Given the material below, return only the lines starting at the line with "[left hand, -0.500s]" and ending at the line with "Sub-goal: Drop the", exactly as they appear.

Data excerpt:

= = =

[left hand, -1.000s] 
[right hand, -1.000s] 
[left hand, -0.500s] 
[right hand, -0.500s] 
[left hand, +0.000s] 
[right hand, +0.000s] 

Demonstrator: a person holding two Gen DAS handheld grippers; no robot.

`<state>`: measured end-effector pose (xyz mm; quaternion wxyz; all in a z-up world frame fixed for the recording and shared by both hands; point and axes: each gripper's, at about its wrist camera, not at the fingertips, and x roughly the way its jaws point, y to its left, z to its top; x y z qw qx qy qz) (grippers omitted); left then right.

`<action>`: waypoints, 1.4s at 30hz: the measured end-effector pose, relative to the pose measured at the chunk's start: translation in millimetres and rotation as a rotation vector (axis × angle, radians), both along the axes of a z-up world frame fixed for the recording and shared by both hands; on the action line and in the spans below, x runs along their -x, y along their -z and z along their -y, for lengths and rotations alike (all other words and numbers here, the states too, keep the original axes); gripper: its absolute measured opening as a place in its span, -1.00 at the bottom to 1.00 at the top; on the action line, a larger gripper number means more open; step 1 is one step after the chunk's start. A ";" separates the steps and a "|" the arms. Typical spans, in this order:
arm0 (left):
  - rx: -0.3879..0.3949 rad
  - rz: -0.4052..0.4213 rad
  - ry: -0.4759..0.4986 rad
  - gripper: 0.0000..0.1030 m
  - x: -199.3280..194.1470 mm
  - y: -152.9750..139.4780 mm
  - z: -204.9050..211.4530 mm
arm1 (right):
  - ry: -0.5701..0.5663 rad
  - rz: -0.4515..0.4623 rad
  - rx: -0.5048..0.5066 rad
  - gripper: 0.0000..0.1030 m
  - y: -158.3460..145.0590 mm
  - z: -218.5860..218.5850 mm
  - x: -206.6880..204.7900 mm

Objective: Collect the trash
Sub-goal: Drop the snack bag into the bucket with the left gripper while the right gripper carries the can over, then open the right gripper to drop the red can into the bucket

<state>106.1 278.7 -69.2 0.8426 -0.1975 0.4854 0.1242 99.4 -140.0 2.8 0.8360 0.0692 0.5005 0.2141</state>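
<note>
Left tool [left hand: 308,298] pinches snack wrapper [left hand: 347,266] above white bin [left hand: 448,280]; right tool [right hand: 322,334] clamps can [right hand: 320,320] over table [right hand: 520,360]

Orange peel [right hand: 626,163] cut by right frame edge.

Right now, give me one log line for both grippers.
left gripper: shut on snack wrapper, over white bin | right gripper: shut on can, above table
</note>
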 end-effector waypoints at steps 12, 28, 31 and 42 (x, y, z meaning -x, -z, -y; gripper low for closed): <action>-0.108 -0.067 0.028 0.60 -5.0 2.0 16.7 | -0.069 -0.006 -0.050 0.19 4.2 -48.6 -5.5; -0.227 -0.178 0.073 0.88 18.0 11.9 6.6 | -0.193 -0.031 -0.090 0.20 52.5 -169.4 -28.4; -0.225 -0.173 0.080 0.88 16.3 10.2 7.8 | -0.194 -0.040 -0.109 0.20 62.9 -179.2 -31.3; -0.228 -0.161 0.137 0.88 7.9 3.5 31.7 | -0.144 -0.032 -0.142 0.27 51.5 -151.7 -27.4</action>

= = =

Response box:
[left hand, -0.500s] 
[right hand, -0.500s] 
[left hand, +0.000s] 
[right hand, +0.000s] 

Demonstrator: a person holding two Gen DAS handheld grippers; no robot.

`<state>`: measured end-effector pose (xyz mm; quaternion wxyz; all in a z-up world frame fixed for the recording and shared by both hands; point and axes: each gripper's, at about its wrist camera, not at the fingertips, and x roughly the way its jaws point, y to its left, z to its top; x y z qw qx qy qz) (grippers omitted); left then right.

`<action>`: waypoints, 1.4s at 30hz: the measured end-effector pose, relative to the pose measured at the chunk's start: translation in millimetres and rotation as a rotation vector (axis × angle, radians), both along the axes of a z-up world frame fixed for the recording and shared by both hands; on the action line and in the spans below, x runs along their -x, y along their -z and z along their -y, for lengths and rotations alike (all other words and numbers here, the states too, keep the original axes); gripper: its absolute measured opening as a place in its span, -1.00 at the bottom to 1.00 at the top; on the action line, a larger gripper number means more open; step 1 is one step after the chunk's start. A ";" separates the steps and a "|" the arms. Typical spans, in this order:
arm0 (left):
  - rx: -0.3879..0.3949 rad
  - rz: -0.4052..0.4213 rad
  - ry: -0.4759..0.4986 rad
  - gripper: 0.0000..0.1030 m
  - x: -199.3280..194.1470 mm
  - y: -152.9750..139.4780 mm
  - z: -204.9050..211.4530 mm
arm1 (right):
  - ry: -0.5701..0.5663 rad
  - rz: -0.4515..0.4623 rad
  - rx: -0.5048..0.5066 rad
  - gripper: 0.0000..0.1030 m
  - y: -158.3460..145.0590 mm
  - z: -218.5860..218.5850 mm
  - x: -206.6880..204.7900 mm

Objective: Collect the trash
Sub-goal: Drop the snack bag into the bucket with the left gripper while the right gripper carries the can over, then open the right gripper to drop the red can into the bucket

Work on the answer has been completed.